DIRECTIONS FOR THIS TASK
Repeat the entries below exactly. Begin with the first line and end with the line that contains "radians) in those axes".

[Data items]

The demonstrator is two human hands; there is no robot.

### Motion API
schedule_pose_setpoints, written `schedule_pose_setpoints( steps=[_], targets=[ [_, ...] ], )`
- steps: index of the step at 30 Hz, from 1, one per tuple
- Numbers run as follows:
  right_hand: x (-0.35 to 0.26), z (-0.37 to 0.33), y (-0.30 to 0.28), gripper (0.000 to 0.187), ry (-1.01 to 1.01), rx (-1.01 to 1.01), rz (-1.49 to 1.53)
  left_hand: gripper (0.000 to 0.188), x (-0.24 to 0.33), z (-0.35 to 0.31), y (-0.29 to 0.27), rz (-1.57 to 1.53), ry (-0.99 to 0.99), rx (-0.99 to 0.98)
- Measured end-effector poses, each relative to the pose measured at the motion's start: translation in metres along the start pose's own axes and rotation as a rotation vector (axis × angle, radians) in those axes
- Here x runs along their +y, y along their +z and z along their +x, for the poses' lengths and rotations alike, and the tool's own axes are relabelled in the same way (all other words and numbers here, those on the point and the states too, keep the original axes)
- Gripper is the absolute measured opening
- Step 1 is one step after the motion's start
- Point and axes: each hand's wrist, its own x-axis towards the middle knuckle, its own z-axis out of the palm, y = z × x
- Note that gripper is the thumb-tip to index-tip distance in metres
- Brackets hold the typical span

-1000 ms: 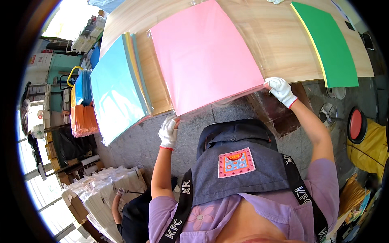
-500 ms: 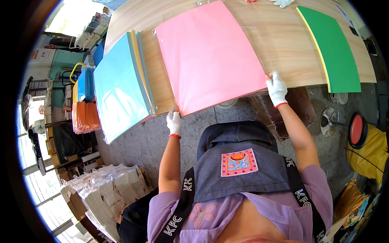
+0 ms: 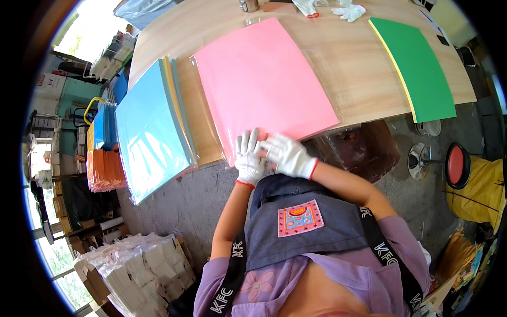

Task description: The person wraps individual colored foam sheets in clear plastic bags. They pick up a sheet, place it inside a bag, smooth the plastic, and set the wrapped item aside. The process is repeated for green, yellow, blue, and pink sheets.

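Note:
A stack of pink sheets (image 3: 264, 79) in a clear plastic sleeve lies on the wooden table, its near edge toward me. My left hand (image 3: 249, 157), in a white knitted glove with a red cuff, rests on that near edge with fingers stretched out. Close beside it, my right hand (image 3: 290, 156) in a matching glove reaches across from the right. Its fingers point at the left hand, apart and a little blurred, with fingertips showing bare. Clear film sticks out past the pink stack's sides.
Left of the pink stack lie sleeved blue sheets (image 3: 148, 127) overhanging the table (image 3: 354, 100). Green sheets (image 3: 417, 68) overhang at the right. Spare white gloves (image 3: 349, 11) and a metal cup (image 3: 248, 5) are at the back. A red-seated stool (image 3: 456, 165) stands at right, wrapped white bundles (image 3: 137, 264) at lower left.
Both hands have left the pink stack's near corners and come together at its near edge; the right moved far left. The view has shifted, showing more of the table's back.

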Motion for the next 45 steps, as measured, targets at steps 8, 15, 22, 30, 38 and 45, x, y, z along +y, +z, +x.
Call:
schedule_pose_setpoints(
  steps=[8,15,22,30,38,45],
  targets=[
    [0.080,-0.064,-0.013,0.060,0.710,0.019,-0.400,0.067,-0.060,-0.047,-0.001,-0.196,-0.397,-0.018],
    [0.121,-0.034,-0.033,0.053,1.267,-0.025,-0.116,0.067,-0.071,-0.025,-0.027,-0.831,-0.790,0.013],
    [0.190,-0.021,-0.060,0.073,1.466,-0.127,0.432,0.065,-0.097,-0.016,-0.037,-1.223,-0.844,-0.110],
    [0.193,0.046,-0.109,0.075,1.248,-0.203,0.899,0.074,-0.109,-0.013,-0.051,-1.226,-0.966,-0.140],
    [0.227,0.051,-0.111,0.058,1.215,-0.116,1.247,0.056,-0.127,0.012,-0.047,-1.848,-1.261,-0.122],
    [0.251,-0.013,-0.055,0.045,1.324,-0.048,1.518,0.054,-0.151,0.053,-0.064,-1.813,-1.027,-0.071]
  ],
)
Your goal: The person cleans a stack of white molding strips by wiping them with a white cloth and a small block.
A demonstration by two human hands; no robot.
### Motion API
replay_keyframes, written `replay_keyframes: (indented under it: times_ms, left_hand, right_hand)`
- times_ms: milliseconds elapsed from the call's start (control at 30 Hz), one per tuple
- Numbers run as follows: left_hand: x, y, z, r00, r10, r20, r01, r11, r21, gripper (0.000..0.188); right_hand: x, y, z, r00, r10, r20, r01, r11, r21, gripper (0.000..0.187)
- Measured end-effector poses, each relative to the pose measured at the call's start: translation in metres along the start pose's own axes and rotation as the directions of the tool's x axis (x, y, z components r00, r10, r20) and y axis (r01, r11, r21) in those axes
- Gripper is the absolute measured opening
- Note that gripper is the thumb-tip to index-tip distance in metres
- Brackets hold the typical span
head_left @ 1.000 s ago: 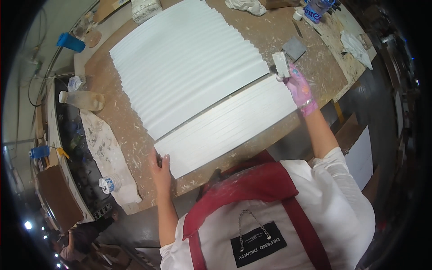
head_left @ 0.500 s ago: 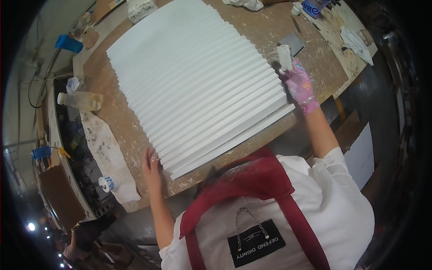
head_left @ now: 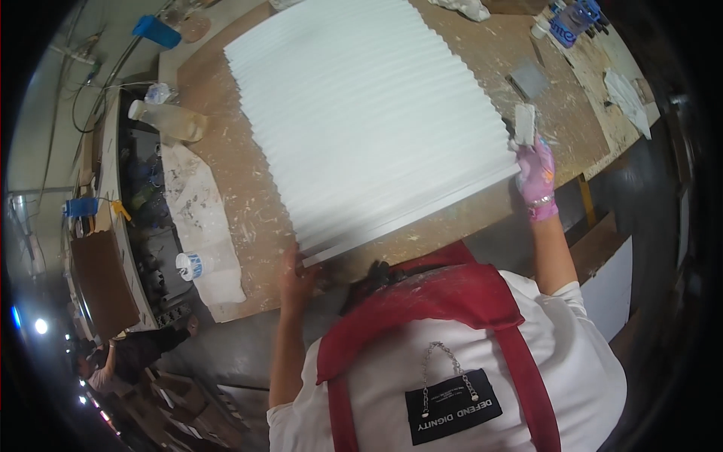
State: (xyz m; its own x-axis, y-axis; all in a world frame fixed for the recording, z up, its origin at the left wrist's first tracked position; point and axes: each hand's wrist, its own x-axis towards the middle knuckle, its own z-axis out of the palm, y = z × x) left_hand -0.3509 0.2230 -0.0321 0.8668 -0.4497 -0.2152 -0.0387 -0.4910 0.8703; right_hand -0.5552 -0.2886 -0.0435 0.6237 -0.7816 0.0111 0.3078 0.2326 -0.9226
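Note:
A large white ribbed panel [head_left: 369, 113] lies on the brown, white-spattered work board [head_left: 252, 184] in front of me. My bare left hand [head_left: 295, 280] is at the panel's near left corner, its fingers closed around the edge and blurred by motion. At the near right corner is my right hand [head_left: 537, 175], in a pink patterned glove. It is closed around a flat tool [head_left: 525, 124] caked in white, whose exact kind does not show, and its fingers touch the panel's edge. Just beyond the tool sits a small grey square plate [head_left: 529, 80].
Left of the panel lie a cloudy plastic bottle [head_left: 172, 120], a stained white cloth [head_left: 192, 203] and a white-and-blue cup [head_left: 188, 266]. A blue-labelled bottle [head_left: 574, 22] and a crumpled white rag [head_left: 626, 102] are at far right. Another person [head_left: 124, 358] is at lower left.
My left hand has moved from beside the panel onto its near left corner. My right hand has come down to the near right corner with the tool. The whole view has shifted.

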Motion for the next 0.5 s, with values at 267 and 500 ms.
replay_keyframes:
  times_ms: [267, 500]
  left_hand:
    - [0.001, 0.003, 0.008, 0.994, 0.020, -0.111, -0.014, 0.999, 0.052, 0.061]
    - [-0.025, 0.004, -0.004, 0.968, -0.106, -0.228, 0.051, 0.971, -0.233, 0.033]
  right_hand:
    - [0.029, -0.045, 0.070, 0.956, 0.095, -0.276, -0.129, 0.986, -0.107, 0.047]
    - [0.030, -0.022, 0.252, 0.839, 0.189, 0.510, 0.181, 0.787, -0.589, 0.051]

FINISHED TASK
The demonstrator is two human hands; there is no robot.

### Motion API
schedule_pose_setpoints, written `schedule_pose_setpoints( steps=[_], targets=[ [_, ...] ], )`
- steps: index of the step at 30 Hz, from 1, one per tuple
- Numbers run as follows:
  right_hand: x (-0.35 to 0.26), z (-0.37 to 0.33), y (-0.30 to 0.28), gripper (0.000 to 0.187), ry (-1.01 to 1.01), rx (-1.01 to 1.01), rz (-1.49 to 1.53)
  left_hand: gripper (0.000 to 0.188), x (-0.24 to 0.33), z (-0.35 to 0.31), y (-0.29 to 0.27), rz (-1.57 to 1.53), ry (-0.99 to 0.99), rx (-0.99 to 0.98)
- Measured end-effector poses, each relative to the pose measured at the motion's start: translation in metres along the start pose's own axes and rotation as a rotation vector (axis × angle, radians) in those axes

Nothing more remains to be added to this answer.